European court awards damages to former Labour Minister Maslarova in case against Bulgaria

The European Court of Human Rights said on January 31 that it was awarding damages to Bulgaria’s former Labour and Social Policy Emilia Maslarova in her case against the state, finding that her rights to presumption of innocence and to an effective remedy had been violated.

Maslarova was a member of Sergei Stanishev’s 2005/09 tripartite coalition government, and after leaving office, was charged with embezzlement. In December 2015, after a five-year trial, the Sofia City Court acquitted her.

Her case in the European Court of Human Rights arose from a complaint about a failure to respect her right to be presumed innocent, on account of remarks by “certain political and judicial figures”, and relayed in the press, in connection with the charges of embezzlement against her, the court said.
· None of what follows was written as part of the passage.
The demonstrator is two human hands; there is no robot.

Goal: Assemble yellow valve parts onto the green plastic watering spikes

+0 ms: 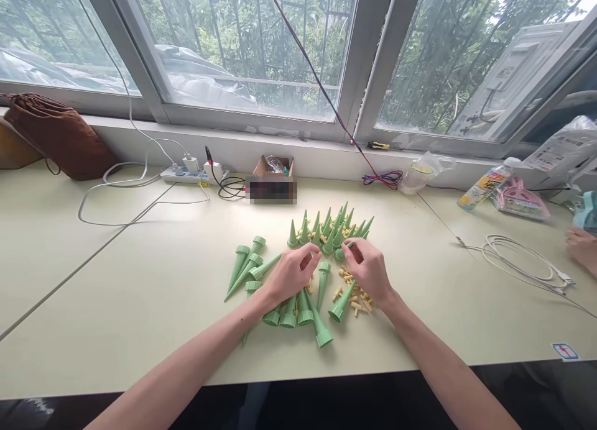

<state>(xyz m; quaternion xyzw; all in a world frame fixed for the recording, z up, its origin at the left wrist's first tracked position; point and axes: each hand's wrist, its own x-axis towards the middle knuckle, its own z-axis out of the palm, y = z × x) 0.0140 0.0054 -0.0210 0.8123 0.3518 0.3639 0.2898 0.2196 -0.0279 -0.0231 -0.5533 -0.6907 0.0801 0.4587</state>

“The Court found in particular that remarks made by the spokesperson for the Prosecutor-General’s office – during a press conference about the proceedings in question – and those of a Member of Parliament who was also deputy chair of the ad hoc parliamentary commission of inquiry into the expenditure of the previous government, had breached Ms Maslarova’s right to be presumed innocent as they had gone beyond the mere conveying of information,” the European court said in its announcement of its judgment.

“The Court also found that no effective domestic remedy had been available to Ms Maslarova.”
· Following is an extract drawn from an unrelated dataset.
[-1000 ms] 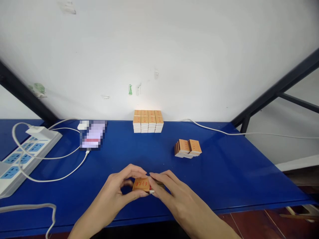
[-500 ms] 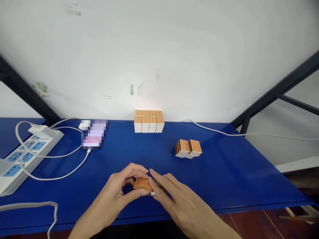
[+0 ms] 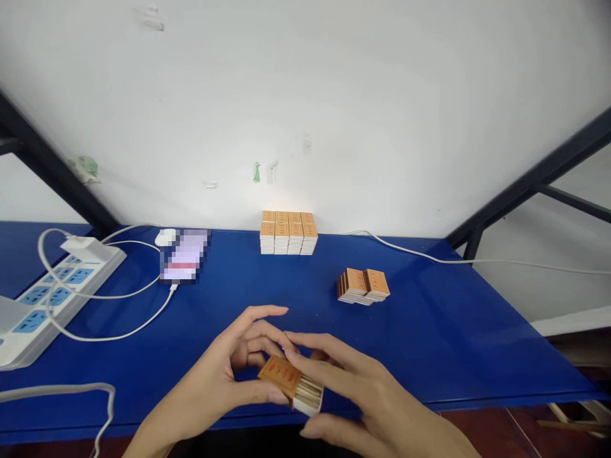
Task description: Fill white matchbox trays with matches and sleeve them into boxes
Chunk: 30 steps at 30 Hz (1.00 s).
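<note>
A matchbox [image 3: 279, 372] with an orange-brown sleeve and red print is between my hands, low over the front of the blue table. Its white tray [image 3: 305, 406] sticks out to the right and shows wooden matches [image 3: 310, 389] inside. My left hand [image 3: 238, 362] grips the sleeve, thumb on the near side and bent fingers behind; its index finger is stretched out and free. My right hand [image 3: 353, 388] curves around the tray end, fingertips against the box's far top edge and thumb by the near end of the tray.
A neat block of stacked matchboxes [image 3: 288, 232] stands against the wall. A smaller matchbox pile [image 3: 363, 285] is at centre right. On the left are a power strip [image 3: 62, 292], white cables [image 3: 114, 337] and a blurred phone [image 3: 186, 257]. The blue table [image 3: 429, 331] ends at the front.
The matchbox has tilted, and its tray now sticks out to the right, baring the matches. My right hand has spread its thumb from its fingers; my left index finger has straightened.
</note>
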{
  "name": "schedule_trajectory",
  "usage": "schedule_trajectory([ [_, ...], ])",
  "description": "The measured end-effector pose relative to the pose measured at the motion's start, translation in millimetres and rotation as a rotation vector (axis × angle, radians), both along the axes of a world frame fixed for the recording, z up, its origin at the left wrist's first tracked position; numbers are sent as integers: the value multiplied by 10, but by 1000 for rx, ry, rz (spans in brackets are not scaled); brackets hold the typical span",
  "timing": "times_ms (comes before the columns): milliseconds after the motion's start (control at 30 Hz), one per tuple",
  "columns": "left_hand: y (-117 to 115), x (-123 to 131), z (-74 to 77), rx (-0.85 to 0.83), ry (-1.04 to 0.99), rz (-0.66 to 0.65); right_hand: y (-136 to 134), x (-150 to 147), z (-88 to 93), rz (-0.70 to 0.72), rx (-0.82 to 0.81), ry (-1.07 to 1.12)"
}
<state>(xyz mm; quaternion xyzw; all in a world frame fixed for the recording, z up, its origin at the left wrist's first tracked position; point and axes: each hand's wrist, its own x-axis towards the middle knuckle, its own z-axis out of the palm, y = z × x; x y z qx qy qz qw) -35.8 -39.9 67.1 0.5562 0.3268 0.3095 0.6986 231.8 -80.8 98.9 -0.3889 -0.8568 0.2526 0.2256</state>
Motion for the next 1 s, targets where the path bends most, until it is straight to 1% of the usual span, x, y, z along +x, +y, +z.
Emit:
schedule_trajectory([
  [67,8,-11,-6,-43,-75,-21,54,32,67,37,-145,87],
  [100,9,-8,-12,-59,-100,-32,82,37,69,54,-201,124],
  [233,4,52,-53,-106,-146,-113,176,-35,-60,111,-391,244],
  [333,0,95,-82,-143,-161,-149,217,-124,-134,141,-477,323],
  [400,-5,102,-94,-174,-200,-153,226,-158,-128,156,-485,326],
  [533,-30,102,-117,-194,-258,-158,201,-124,-30,199,-422,272],
  [600,-43,116,-142,-185,-243,-122,207,-37,34,162,-373,255],
  [633,-46,129,-155,-169,-225,-89,231,29,64,122,-326,246],
  [667,-46,144,-165,-146,-205,-49,274,112,90,78,-242,233],
  [733,-40,179,-169,-100,-151,21,421,319,123,-86,45,168],
  [767,-35,197,-161,-87,-125,42,520,437,125,-192,169,120],
  [800,-31,215,-148,-80,-100,53,628,558,117,-286,230,54],
  [833,-28,232,-133,-75,-78,58,737,675,100,-353,254,-7],
  [867,-29,247,-118,-70,-58,61,841,781,75,-386,255,-62],
  [933,-41,269,-100,-58,-23,67,1009,945,12,-405,230,-152],
  [1000,-62,278,-103,-55,19,71,1105,1029,-52,-399,201,-216],
])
The European court dismissed complaints about comments attributed to the Prime Minister (Boiko Borissov) and about a request for the suspending of parliamentary immunity sent by the Prosecutor-General to the National Assembly through official channels, “finding that they were manifestly ill-founded”.

This was a reference to, in February 2010, Borissov having been reported to have said that he was convinced that the charges against Maslarova would be made out because things were clear.

“As to the Prime Minister’s remarks, Ms Maslarova referred to an article published in the daily newspaper 24 Hours about the criminal proceedings against her. The Court noted that the sentence complained of had been written in the form of reported speech and thus reflected the interpretation by the author of the article of the remarks attributed to the Prime Minister. Consequently, the Court took the view that it was not established that the remarks attributed by the author to the Prime Minister had actually been expressed by him. This complaint was thus manifestly ill-founded.”

Regarding the statements by the spokesperson for the Prosecutor-General’s office, “the spokesperson’s remarks had gone beyond mere information because they unequivocally indicated that Ms Maslarova had been responsible for the embezzlement of public funds, which consisted in the awarding of public procurement contracts to the firm of one of her friends,” the European court said.

The court found that the remarks by the spokesperson and by an MP had breached Maslarova’s right to be presumed innocent. On the question of effective remedy, the court found that none of the remedies suggested by the Bulgarian government constituted a domestic remedy that was sufficiently effective in the present case.

The European court ruled that Bulgaria must pay Maslarova 5000 euro in respect of non-pecuniary damage and 3000 euro in costs and expenses.